Every line below between the one holding "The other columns" and the one holding "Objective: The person", inclusive, should be copied exactly, and no other line.

───

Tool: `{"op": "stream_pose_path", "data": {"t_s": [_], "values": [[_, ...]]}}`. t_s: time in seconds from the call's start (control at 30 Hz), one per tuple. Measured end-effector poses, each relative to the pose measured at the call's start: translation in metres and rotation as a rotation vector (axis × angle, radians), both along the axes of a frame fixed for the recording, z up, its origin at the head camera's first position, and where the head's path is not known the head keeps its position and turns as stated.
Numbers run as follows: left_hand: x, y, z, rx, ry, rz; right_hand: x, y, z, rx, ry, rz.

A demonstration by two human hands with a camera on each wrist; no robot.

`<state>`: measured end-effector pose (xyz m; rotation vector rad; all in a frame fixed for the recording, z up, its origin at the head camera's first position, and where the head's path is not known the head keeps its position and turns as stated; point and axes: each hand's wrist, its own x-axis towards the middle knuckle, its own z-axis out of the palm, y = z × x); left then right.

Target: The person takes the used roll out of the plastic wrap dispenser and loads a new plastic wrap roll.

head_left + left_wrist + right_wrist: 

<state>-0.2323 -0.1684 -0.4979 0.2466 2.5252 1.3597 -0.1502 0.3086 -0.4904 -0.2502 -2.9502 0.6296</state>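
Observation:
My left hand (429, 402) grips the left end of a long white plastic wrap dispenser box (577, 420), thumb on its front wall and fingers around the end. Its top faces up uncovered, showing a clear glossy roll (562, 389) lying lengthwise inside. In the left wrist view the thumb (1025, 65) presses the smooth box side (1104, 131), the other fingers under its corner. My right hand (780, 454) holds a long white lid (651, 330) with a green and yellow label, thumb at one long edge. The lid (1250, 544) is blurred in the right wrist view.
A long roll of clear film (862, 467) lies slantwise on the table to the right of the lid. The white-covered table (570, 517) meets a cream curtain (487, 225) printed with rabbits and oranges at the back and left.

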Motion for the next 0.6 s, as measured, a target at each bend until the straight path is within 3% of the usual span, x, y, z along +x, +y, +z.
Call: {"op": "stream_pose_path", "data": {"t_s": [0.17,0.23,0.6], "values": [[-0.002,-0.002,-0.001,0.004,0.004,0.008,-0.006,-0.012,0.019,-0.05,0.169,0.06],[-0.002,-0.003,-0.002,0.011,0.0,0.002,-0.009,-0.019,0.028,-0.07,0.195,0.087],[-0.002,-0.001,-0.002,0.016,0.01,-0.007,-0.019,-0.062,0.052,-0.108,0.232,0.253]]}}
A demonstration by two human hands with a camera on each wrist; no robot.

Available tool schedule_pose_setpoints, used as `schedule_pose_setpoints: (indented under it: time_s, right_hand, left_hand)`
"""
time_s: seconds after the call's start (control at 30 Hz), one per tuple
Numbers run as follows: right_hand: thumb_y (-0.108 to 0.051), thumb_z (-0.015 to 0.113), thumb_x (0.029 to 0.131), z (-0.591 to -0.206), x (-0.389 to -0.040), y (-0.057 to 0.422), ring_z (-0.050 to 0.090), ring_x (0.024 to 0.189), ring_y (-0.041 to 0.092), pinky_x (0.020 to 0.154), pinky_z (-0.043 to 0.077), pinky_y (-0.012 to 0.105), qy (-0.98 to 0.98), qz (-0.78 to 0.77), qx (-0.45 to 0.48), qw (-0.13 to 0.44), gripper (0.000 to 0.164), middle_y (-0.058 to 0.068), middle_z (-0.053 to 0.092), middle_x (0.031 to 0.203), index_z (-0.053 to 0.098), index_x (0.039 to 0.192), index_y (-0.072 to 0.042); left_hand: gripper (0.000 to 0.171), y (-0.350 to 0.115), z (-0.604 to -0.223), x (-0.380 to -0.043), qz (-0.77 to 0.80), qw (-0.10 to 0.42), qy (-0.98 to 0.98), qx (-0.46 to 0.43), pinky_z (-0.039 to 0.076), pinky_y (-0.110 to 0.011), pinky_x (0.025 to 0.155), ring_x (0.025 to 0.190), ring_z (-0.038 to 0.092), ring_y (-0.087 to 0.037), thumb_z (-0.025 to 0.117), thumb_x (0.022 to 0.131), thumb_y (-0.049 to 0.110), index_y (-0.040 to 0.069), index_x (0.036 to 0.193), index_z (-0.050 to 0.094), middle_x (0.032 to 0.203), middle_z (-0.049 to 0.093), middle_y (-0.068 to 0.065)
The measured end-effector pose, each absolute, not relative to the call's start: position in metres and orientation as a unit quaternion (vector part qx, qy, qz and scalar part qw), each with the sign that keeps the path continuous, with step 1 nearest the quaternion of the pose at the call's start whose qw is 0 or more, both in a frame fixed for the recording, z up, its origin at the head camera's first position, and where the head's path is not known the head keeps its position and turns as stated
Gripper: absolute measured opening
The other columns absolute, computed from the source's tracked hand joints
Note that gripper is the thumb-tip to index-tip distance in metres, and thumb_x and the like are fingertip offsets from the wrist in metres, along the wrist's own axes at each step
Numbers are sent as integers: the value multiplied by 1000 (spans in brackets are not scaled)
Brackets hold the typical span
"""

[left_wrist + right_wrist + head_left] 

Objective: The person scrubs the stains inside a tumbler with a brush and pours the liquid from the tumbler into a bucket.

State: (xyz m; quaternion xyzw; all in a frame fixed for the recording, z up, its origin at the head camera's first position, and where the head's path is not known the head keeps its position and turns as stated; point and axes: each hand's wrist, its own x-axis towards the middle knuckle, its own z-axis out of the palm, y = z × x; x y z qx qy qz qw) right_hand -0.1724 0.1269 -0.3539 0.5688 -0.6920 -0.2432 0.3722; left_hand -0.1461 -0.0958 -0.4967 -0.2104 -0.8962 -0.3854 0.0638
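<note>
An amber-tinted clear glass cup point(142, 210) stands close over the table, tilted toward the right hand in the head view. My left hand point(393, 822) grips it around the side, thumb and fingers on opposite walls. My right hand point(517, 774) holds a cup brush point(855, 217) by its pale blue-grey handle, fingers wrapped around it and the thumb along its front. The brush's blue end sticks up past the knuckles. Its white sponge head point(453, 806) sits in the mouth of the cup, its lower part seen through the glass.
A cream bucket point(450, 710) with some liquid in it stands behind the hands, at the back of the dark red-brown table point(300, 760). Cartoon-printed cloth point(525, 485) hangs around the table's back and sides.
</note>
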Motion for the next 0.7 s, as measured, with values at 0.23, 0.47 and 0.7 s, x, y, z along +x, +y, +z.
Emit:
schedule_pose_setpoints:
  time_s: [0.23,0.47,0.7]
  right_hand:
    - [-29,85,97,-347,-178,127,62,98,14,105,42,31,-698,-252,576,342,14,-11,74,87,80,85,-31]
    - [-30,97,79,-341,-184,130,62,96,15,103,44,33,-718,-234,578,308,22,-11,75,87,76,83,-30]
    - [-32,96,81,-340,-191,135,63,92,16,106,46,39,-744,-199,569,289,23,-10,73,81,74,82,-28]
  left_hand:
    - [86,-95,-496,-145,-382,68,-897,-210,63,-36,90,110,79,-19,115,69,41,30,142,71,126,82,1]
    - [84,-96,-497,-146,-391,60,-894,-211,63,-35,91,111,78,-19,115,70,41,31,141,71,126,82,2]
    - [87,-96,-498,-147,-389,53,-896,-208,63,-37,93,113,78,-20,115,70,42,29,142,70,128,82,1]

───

Response below
The other columns absolute, computed from the source's tracked hand joints
Note that gripper is the thumb-tip to index-tip distance in metres, and thumb_x and the like are fingertip offsets from the wrist in metres, along the wrist's own axes at each step
Numbers are sent as integers: the value multiplied by 1000 (spans in brackets are not scaled)
Brackets hold the typical span
"""

[left_wrist + right_wrist + head_left] 

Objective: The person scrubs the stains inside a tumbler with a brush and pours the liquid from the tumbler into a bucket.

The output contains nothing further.